The first morning I saw the white kid cruiser in my spot I’ll admit I was a bit confused. You see, this spot, well, no one else comes here. Especially before sun up. Nope, this is my parking spot on this empty dirt road with nothing but a lone silo for miles.
I drive precisely two and one half hours to get to this spot. I leave my house at 4 a.m. in order to get here for the sunrise and catch the birds in their pajamas. My alarm is set to go off at 3:45 and I creep around so as not to wake the wife and kids. No one else wants to be awake at this hour, except sometimes a five year old and Obi the wonder dog. Obi knows whats up. There is only one reason to be up this early and his excitement, scampering about and dashing up and down the stairs, all run the risk of destroying my stealth mission out of the neighborhood.
I quietly make my coffee, load the cooler, gun and dog. Everything else is packed the night before. Sometimes I might check the weather, but this season has been nothing but dry and warm, so I’m banking on more of the same.
First stop is for fuel at the Diamond Shamrock on the way out of town. If the weather isn’t bad, the night guy will come out and chat while I fill up, paying at the pump. He likes to talk and probably gets pretty lonely at this little outpost in the foothills over night. Usually he likes to carry on about the station’s resident cat, whose name I can’t recall. What I do remember are the stories about the cat staring down a mountain lion in the parking lot. Always with the mountain lion story, every morning. With the tank full we’re ready to roll east. Out of the mountains and onto the plains. In two hours as the sun comes up, the mountains won’t be visible in the rear view mirror anymore, not even a vague outline.
So it’s after all of this that I now roll up on the white Chrysler in my spot. It’s not that the field isn’t big enough for us both if I were to circle around to the other end. But MVM is already out there, with his lab none the less and he’s either getting the birds or watching them jump to the neighboring properties. The fact he’s got a dog is significant here. If it was just a lone guy, I’d give him some time and then go in for seconds. But I’ve watched his lab work the field with nice long casts back and forth out in front and by my assessment I think he’s a good dog and so on this day I’ll move on down the road to some other spots.

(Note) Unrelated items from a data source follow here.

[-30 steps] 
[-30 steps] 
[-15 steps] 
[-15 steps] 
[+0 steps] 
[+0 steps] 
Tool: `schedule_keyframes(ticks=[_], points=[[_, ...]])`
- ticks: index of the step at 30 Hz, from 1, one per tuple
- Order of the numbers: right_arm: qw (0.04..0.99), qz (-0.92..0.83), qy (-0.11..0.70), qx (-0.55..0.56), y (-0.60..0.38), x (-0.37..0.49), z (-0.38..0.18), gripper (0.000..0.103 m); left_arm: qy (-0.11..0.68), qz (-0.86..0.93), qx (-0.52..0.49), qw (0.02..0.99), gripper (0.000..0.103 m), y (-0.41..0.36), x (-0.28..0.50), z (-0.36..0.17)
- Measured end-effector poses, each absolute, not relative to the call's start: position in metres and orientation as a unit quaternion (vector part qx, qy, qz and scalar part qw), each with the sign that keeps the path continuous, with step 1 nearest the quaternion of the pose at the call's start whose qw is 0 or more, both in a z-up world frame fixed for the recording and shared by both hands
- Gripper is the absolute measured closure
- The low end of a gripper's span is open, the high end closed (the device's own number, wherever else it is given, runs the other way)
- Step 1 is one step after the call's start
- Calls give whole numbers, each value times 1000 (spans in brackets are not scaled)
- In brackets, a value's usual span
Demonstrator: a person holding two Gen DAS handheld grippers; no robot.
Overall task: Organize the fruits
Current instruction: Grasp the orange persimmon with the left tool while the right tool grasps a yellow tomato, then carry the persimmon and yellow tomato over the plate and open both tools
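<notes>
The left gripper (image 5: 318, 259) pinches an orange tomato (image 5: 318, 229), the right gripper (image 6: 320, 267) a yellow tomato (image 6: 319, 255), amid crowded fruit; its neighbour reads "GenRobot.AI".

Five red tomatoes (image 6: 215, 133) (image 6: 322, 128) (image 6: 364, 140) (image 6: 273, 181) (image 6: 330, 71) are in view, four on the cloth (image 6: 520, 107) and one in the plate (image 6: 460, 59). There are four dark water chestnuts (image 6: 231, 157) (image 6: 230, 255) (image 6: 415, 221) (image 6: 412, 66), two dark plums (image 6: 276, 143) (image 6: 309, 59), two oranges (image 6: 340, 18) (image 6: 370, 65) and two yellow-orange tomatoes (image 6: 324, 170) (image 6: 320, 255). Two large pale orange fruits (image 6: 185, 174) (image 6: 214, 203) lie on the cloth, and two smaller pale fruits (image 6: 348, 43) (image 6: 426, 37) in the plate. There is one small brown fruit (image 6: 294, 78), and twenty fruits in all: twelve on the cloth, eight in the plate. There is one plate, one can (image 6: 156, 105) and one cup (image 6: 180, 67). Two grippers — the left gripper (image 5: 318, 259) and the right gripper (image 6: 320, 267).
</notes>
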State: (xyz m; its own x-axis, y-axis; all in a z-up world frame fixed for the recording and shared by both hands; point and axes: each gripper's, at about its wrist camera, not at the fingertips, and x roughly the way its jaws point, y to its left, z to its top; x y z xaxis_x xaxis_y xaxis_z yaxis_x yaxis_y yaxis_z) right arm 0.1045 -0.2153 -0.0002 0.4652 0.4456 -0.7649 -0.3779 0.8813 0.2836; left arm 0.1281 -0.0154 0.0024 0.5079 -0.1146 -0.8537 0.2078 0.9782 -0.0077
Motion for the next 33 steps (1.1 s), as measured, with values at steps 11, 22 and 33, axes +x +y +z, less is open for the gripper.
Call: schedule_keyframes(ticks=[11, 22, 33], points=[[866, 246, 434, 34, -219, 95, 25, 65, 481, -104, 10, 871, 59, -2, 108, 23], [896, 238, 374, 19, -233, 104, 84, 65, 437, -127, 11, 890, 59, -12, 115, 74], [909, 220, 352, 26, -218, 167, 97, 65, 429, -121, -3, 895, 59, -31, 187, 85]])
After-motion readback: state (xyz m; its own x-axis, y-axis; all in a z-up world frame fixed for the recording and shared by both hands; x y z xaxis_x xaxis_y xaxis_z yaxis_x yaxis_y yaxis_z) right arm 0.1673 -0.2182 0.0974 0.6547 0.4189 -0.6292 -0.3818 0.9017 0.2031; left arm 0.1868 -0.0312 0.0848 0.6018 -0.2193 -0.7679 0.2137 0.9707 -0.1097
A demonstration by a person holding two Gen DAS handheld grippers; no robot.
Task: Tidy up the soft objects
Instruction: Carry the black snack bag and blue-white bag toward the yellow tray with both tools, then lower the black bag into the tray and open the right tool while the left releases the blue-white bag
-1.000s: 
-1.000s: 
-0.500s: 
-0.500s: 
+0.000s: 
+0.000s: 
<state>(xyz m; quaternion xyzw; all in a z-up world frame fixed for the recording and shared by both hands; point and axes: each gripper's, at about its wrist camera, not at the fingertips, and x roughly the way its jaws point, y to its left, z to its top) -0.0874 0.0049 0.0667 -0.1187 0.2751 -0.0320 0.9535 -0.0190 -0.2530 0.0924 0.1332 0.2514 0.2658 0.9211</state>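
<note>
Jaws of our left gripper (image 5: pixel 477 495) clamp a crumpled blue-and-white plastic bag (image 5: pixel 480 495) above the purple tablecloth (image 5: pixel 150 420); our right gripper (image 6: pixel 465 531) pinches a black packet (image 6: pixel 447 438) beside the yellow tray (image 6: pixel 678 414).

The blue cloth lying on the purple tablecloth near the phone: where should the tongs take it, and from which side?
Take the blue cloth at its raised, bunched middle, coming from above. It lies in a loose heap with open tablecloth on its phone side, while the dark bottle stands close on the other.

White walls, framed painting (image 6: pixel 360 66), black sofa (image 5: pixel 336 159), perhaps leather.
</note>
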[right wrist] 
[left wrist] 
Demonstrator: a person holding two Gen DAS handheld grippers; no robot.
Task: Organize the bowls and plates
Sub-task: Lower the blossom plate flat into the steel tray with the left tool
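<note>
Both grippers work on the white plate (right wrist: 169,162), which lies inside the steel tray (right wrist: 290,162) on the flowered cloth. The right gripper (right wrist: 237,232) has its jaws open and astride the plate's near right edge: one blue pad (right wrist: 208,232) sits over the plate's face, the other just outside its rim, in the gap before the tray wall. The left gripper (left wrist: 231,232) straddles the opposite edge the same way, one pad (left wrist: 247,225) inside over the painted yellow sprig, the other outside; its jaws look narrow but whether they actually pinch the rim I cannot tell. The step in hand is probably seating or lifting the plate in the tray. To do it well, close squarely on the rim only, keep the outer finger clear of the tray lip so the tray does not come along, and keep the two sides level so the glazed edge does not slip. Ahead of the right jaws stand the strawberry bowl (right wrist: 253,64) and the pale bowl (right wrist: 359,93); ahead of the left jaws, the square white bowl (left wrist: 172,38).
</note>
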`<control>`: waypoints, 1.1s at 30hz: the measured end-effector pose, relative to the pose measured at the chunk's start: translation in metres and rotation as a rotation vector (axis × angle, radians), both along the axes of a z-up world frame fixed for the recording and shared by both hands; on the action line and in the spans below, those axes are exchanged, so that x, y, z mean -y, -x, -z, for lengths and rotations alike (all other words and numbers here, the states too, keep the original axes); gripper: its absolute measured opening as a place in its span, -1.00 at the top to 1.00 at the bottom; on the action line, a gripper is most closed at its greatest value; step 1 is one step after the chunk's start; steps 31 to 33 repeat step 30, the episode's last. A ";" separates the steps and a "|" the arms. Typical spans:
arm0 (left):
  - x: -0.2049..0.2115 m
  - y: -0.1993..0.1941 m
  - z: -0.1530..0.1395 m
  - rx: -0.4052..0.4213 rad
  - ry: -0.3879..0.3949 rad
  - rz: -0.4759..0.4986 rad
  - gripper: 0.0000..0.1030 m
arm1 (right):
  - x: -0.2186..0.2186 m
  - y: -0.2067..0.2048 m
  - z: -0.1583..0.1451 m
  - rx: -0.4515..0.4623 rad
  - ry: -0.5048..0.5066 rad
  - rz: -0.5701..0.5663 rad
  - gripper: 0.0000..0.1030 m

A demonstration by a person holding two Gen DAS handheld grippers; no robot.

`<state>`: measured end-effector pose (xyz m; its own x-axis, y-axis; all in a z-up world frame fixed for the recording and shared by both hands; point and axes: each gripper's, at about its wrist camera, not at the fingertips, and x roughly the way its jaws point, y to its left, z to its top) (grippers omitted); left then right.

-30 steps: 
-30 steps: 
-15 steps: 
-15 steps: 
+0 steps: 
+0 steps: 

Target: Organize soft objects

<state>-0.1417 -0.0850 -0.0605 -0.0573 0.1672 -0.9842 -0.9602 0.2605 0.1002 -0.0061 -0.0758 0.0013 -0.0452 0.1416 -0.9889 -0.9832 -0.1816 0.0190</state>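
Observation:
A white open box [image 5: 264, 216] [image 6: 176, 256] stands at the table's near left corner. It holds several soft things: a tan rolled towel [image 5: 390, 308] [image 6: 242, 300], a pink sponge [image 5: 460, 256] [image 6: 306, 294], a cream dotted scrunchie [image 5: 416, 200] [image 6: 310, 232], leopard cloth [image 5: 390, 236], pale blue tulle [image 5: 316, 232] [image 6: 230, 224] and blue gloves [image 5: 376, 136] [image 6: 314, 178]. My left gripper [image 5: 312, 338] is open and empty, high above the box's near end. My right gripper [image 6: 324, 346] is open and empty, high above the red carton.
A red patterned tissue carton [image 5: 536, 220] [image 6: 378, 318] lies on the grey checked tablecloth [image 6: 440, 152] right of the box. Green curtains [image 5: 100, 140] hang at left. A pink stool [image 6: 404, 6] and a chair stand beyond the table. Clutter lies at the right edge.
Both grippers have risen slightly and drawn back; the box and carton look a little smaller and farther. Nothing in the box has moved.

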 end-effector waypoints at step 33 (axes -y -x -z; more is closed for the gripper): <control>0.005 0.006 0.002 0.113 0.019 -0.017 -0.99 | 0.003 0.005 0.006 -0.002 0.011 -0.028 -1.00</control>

Now, minivan man doesn’t always win. There have been a few days I’m happy to report that I’ve arrived first. This doesn’t happen too often, but when I spot the van drive by from a distance and keep on rolling past, I feel a tinge of satisfaction. Now if we could just find some birds.
On my last day of the season, I arrived at the field at the usual time.The wind was blowing pretty good from the west this morning, so I drove over a rise to the east end and geared up. As Obi and I worked west into the wind, we crested the rise and there it was, parked in the northwest corner, the minivan. We stopped and scanned the field and I saw MVM and his dog working south pushing the birds to the southwest corner, my usual first pass here too. Upon seeing the duo, I decided to declare a bit of a personal truce on this day. So the dog and I took a left and began working to the north, the opposite direction. It wasn’t the best course for Obi as his nose kept pulling him into the wind, but we worked north and then a little west, splitting the difference. Obi began to show his tell tale birdy signs and I got prepped to see the first pheasants of the morning. Sure enough as Obi locked up and I took a step in his direction two birds flushed, a hen and rooster, flying low and across the horizon. Directly in front of the rising sun. The scene would have made a nice postcard or maybe a motivational poster – “Success. Is making the guy pointing a gun at you squint into the sun.” By the time I identified the rooster in the pair and got off a shot, I didn’t have a chance of connecting. Unhappy dog, but I’m not going to beat myself up over it, being only 7:00 am we’ve got a long day ahead of us.
We end up at the edge of the field now and it’s time to circle back to the car. As we walk I’m listening for other shots coming from the field. When I glance back over my shoulder I see the minivan getting loaded up. He hadn’t had any shots, I had one and maybe he thinks I got a bird. So I win? Well as we walked back to the car the minivan drove past us, we gave each other the friendly wave, but damn it, he’s going to make it to the next spot before us.
And so it goes, I guess it’s better to focus on the birds and not worry about what the other guy is up to, because as I’ve learned, you mess with the minivan man, you get the scraps.